**Your task:**
Everything in the data except the pictures belongs in your answer, copied exactly.

**Supplied data:**
▬▬▬▬▬▬

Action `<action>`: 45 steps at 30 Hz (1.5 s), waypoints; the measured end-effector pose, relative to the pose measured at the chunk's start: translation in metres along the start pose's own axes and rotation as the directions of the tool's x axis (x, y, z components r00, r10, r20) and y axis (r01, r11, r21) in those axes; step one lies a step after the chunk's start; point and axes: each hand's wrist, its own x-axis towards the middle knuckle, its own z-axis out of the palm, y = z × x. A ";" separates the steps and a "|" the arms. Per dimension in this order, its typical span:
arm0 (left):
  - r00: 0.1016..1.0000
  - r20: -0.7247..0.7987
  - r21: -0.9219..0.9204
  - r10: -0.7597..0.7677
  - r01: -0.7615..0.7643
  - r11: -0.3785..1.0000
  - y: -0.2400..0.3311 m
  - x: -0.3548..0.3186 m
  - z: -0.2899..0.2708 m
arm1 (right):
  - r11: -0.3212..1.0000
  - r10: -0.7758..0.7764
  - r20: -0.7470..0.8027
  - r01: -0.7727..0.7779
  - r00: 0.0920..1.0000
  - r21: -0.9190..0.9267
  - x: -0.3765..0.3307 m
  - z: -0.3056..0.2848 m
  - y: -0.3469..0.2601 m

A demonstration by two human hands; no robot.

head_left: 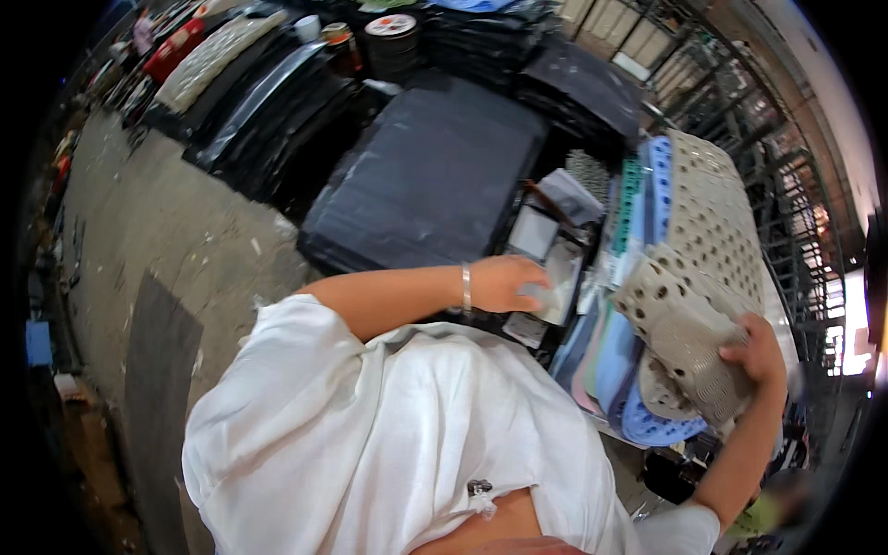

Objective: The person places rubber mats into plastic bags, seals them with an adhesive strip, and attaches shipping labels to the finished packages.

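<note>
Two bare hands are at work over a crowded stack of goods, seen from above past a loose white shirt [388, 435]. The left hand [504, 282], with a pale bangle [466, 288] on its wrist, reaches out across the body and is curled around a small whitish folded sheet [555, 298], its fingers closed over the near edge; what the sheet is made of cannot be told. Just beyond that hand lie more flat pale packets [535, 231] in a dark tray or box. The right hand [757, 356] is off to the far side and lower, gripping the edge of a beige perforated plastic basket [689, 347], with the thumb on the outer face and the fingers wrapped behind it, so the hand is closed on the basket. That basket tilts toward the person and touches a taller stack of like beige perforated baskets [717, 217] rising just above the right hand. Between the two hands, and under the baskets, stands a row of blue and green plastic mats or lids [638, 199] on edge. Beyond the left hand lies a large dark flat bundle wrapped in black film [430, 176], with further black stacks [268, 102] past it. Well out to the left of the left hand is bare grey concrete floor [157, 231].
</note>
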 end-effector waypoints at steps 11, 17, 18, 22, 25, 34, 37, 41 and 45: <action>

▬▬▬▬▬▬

**The completed task:**
Action `<action>`: 45 steps at 30 Hz (1.5 s), waypoints; the measured end-effector pose, relative to the pose measured at the chunk's start: translation in metres along the start pose's own axes and rotation as the directions of the tool's x axis (x, y, z components r00, r10, r20) and y axis (r01, r11, r21) in those axes; step one lies a step after the chunk's start; point and axes: each hand's wrist, its own x-axis towards the middle knuckle, its own z-axis out of the palm, y = z × x. A ";" separates the steps and a "|" the arms. Per dimension in this order, its typical span:
arm0 (left):
  - r00: 0.1016..1.0000
  - r20: -0.7247..0.7987
  - r21: -0.9219..0.9204
  - r10: -0.7597..0.7677
  - r01: -0.7615..0.7643
  - r11: -0.3785..1.0000
  - y: -0.2400..0.3311 m
  - x: -0.3548..0.3186 m
  - z: -0.2899..0.2708 m
arm1 (right):
  - r11: -0.3212..1.0000
  - r10: -0.7758..0.7764
  - r20: -0.7470..0.8027
  - r01: -0.7727..0.7779
  - r00: 0.0920..1.0000
  - r21: -0.9190..0.9267
  - x: -0.3765..0.3307 m
  - z: -0.3056..0.2848 m
  - y: -0.3469..0.2601 m

A demonstration by two human hands; no robot.

head_left: 

Objective: The person places rubber mats into plastic bags, seals them with an adhesive strip, and attaches shipping labels to the finished packages.

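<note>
Two bare hands are at work over a crowded stack of goods, seen from above past a loose white shirt [388, 435]. The left hand [504, 282], with a pale bangle [466, 288] on its wrist, reaches out across the body and is curled around a small whitish folded sheet [555, 298], its fingers closed over the near edge; what the sheet is made of cannot be told. Just beyond that hand lie more flat pale packets [535, 231] in a dark tray or box. The right hand [757, 356] is off to the far side and lower, gripping the edge of a beige perforated plastic basket [689, 347], with the thumb on the outer face and the fingers wrapped behind it, so the hand is closed on the basket. That basket tilts toward the person and touches a taller stack of like beige perforated baskets [717, 217] rising just above the right hand. Between the two hands, and under the baskets, stands a row of blue and green plastic mats or lids [638, 199] on edge. Beyond the left hand lies a large dark flat bundle wrapped in black film [430, 176], with further black stacks [268, 102] past it. Well out to the left of the left hand is bare grey concrete floor [157, 231].
</note>
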 end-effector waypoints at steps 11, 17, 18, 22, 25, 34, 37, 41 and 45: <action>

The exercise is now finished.